Physical Address
304 North Cardinal St.
Dorchester Center, MA 02124
Physical Address
304 North Cardinal St.
Dorchester Center, MA 02124
Several weeks after Anthropic has published research saying that his model Claude Opus 4 AI had used blackmail engineers who tried to deactivate the model In controlled test scenarios, the company is out with new research suggesting that the problem is more widespread among the main models of AI.
Friday, Anthropic published New safety research Test 16 The main models of AI from Openai, Google, Xai, Deepseek and Meta. In a simulated and controlled environment, anthropic has tested each AI model individually, giving them wide access to the emails of a fictional company and the agentic capacity to send emails without human approval.
Although Anthropic says that blackmail is an improbable and unusual event for IA models today, the company affirms that its results suggest that most of the leading AI models will adopt harmful behavior when they give sufficient autonomy and obstacles to their objectives. Society says that this highlights a fundamental risk of large agent language models, not a quirk of particular technology. Anthropic researchers argue that this raises broader questions about alignment in the AI industry.
In one of the tests, anthropogenic researchers have developed a fictitious framework in which an AI model plays the role of an e-mail surveillance agent. The agent then discovers the emails revealing that: 1) a new executive has an extramarital case and 2) that the frame will soon replace the current AI model with a new software system, the one with contradictory objectives to current AI models.

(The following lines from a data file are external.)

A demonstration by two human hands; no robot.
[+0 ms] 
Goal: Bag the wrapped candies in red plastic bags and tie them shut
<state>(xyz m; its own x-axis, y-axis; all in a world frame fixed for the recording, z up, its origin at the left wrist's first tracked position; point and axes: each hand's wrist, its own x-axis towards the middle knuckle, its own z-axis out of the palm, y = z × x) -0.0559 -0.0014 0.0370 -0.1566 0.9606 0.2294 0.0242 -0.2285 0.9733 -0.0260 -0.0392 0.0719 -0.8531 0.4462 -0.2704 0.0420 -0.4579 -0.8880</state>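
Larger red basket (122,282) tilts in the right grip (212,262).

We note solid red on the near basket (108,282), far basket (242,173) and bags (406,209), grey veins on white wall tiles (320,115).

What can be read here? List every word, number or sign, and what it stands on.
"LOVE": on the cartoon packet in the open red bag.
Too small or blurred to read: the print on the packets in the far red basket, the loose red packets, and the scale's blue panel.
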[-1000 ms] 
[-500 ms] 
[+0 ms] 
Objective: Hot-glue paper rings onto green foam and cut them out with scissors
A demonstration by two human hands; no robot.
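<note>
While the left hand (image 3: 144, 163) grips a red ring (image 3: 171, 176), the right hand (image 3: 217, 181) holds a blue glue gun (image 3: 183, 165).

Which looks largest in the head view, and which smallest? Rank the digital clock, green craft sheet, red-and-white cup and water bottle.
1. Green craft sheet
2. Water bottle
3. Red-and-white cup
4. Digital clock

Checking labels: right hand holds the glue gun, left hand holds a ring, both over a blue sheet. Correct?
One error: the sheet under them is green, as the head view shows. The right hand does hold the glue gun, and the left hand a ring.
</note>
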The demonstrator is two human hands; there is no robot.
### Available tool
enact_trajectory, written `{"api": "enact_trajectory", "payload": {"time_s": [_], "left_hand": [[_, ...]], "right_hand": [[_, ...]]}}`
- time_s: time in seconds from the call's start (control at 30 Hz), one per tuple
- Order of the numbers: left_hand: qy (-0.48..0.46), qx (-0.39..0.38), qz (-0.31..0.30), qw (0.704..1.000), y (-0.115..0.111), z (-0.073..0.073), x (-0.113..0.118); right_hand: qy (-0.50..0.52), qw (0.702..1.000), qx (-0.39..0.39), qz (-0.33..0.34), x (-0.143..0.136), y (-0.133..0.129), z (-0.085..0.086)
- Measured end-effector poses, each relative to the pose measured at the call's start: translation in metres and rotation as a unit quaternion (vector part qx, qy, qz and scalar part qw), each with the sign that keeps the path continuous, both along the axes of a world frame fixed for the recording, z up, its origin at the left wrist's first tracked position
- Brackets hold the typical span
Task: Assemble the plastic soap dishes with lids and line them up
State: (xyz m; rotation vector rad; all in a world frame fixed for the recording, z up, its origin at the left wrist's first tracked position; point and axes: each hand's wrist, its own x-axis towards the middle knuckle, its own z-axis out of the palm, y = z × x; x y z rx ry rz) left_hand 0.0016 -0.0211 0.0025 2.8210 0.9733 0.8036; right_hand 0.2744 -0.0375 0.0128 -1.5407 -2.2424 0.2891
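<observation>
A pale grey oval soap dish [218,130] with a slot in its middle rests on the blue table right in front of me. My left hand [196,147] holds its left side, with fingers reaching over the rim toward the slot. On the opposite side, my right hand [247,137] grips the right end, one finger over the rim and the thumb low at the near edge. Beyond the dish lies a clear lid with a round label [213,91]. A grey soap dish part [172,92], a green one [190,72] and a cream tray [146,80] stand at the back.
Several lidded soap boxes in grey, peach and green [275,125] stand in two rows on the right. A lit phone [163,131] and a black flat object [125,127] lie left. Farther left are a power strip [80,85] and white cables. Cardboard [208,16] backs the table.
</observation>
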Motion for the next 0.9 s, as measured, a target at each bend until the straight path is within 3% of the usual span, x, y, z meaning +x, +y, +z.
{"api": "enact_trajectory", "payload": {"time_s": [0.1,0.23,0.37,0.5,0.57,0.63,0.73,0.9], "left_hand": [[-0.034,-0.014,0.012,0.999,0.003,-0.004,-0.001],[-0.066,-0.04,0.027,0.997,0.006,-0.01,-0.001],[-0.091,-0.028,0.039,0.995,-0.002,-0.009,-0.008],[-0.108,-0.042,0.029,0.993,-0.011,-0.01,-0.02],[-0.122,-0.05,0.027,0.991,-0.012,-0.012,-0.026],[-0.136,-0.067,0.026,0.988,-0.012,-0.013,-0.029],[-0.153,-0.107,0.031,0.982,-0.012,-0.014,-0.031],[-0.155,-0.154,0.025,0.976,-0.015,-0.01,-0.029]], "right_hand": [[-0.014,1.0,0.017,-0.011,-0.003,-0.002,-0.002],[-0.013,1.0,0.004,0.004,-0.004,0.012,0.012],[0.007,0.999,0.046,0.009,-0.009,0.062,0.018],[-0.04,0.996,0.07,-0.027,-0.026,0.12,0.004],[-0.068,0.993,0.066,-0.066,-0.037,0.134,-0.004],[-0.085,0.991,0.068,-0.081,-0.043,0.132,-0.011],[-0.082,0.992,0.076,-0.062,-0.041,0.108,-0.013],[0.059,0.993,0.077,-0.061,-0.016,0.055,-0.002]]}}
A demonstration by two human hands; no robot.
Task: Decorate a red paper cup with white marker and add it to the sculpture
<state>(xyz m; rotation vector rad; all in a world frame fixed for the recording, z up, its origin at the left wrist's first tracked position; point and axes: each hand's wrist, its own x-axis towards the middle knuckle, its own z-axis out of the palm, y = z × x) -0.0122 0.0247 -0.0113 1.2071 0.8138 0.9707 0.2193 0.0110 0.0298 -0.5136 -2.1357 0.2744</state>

Anthropic structured its test in a binary manner, in which AI models had to resort to blackmail to protect their objectives. The researchers note that in a real setting, there would be many other options before a model of AI is trying to sing – like trying to make ethical arguments to try to persuade humans. Anthropic claims that its results do not reflect a typical or probable occurrence for Claude models or most border AIs in the way they are used today.
Nevertheless, when it is their last recourse, the researchers found that most of the main AI models will turn to blackmail in the above -mentioned test scenario of anthropic. Claude Opus 4 of Anthropic turned to blackmail of 96% of the time, while Gemini 2.5 Pro from Google had a 95% blackmail rate. The GPT-4.1 of Openai sang the 80% of the executive time, and the DEEPSEEK R1 sang 79% of the time.
The company notes that when it has changed the details of the experience, the AI models turned to harmful behaviors at different rates. In another test where the replacement model has the same objectives as the current model, the researchers found that the blackmail was lower, but still present. However, when AI models were invited to commit business spying rather than blackmail, harmful behavior rates have increased for certain models.
However, all AI models have not been transformed so often into harmful behavior.
In the appendix to his research, Anthropic says that he excluded the models of reasoning O3 and O4-Mini of Openai from the main results “after having noticed that they often misunderstood the rapid scenario.” Anthropic claims that Openai’s reasoning models did not understand that they were acting as an autonomous AA in the test and often made up of false regulations and examining the requirements.
In some cases, anthropic researchers say it was impossible to distinguish if O3 and O4-Mini hallucinated or intentionally mentalized to achieve their objectives. Openai previously noted that O3 and O4-Mini have a higher hallucination rate that its previous AI reasoning models.
When it was given an adapted scenario to solve these problems, Anthropic found that the O3 had sang 9% of the time, while O4-Mini sang only 1% of the time. This significantly lower score could be due to OPENAI deliberative alignment techniquein which the company’s reasoning models consider OpenAi security practices before responding.
Another anthropogenic tested AI model, the Maverick model from Meta’s Llama 4, also did not turn to blackmail. When he was given an adapted and personalized scenario, Anthropic was able to make LLAMA 4 Maverick in blackmail of 12% of the time.
Anthropic claims that this research highlights the importance of transparency when future models of AI test stress, especially those with agency capacities. While Anthropic has deliberately tried to discuss blackmail in this experience, society affirms that harmful behaviors like this could emerge in the real world if proactive measures are not taken.